Cornell Partners with New York Counties to Build IoT Network
A group of researchers at Cornell University are aiming to bridge the digital divide in New York state with a program that will set up an Internet of Things network from New York City to counties upstate on the Canadian border.
The National Science Foundation awarded a $1.5 million grant in August to Cornell engineers and researchers. They will work with community partners in each county around New York through the Cornell Cooperative Extension. The CCE is a network of independent associations located in each county in the state and the five boroughs of New York City that work with local communities to translate research into practical projects through data-based programs and services.
Under the grant, the CCE will set up networks based on low-power wide-area network (LPWAN) technology, which can support long-range wireless technology. The goal is for the network to help close the digital divide between the state’s urban and rural communities. The network will be constructed on a county-by-county basis, and then those pieces of infrastructure will be connected to each other.
“We aim to create a public Internet of Things model that works here and then becomes replicable for other states,” Max Zhang, a professor in Cornell’s Sibley School of Mechanical and Aerospace Engineering, tells the Cornell Chronicle. “We want to provide universal network coverage, ensure data privacy, promote responsible data-sharing, scale up successful Internet of Things implementations and spur technology innovation in underserved areas.”
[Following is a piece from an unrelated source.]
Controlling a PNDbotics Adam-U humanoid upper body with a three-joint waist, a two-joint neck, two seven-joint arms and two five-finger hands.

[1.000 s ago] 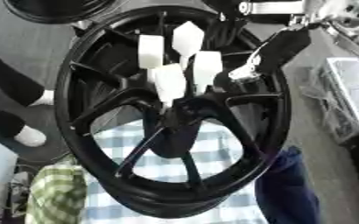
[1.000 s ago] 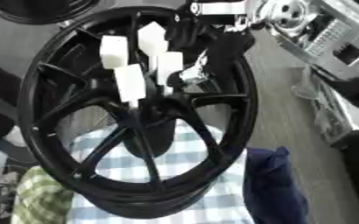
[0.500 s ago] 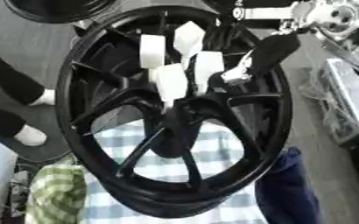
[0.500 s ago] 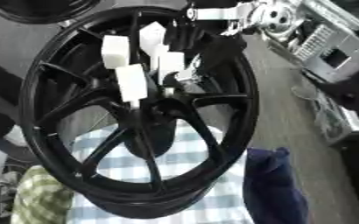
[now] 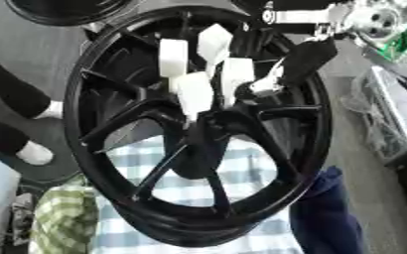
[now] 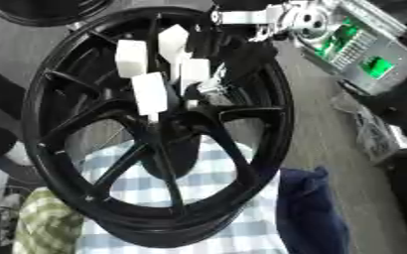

RELATED: See how campus-city partnerships are advancing the Internet of Things.
IoT Could Help Close the Digital Access Gap
Zhang tells Smart Cities Dive the network could drive efficiencies in sectors such as agriculture, building management and traffic monitoring. However, the main point of the project is to expand access to the internet for New York residents.
The public LPWAN will focus on long-range, low-power and low-bandwidth applications. That could be especially useful in rural areas with poor cellular connections and limited broadband access.
“Lack of access to networked technology contributes to social, educational, informational and economic disparities,” Lee Humphreys, an associate professor of communication in Cornell’s College of Agriculture and Life Sciences, tells the Cornell Chronicle. “An Internet of Things contributes to greater social and economic opportunities, such as for young students to complete school assignments based on web information or for households to pay bills electronically.”
Partnerships among higher education institutions and local or regional governments have become a valuable way to develop, test and advance IoT initiatives. In Boston, for example, the city and Boston University are collaborators in SCOPE, the Smart-city Cloud-based Open Platform and Ecosystem. In Cleveland, Case Western Reserve University, Cleveland State University and the city work closely together through the Internet of Things Collaborative.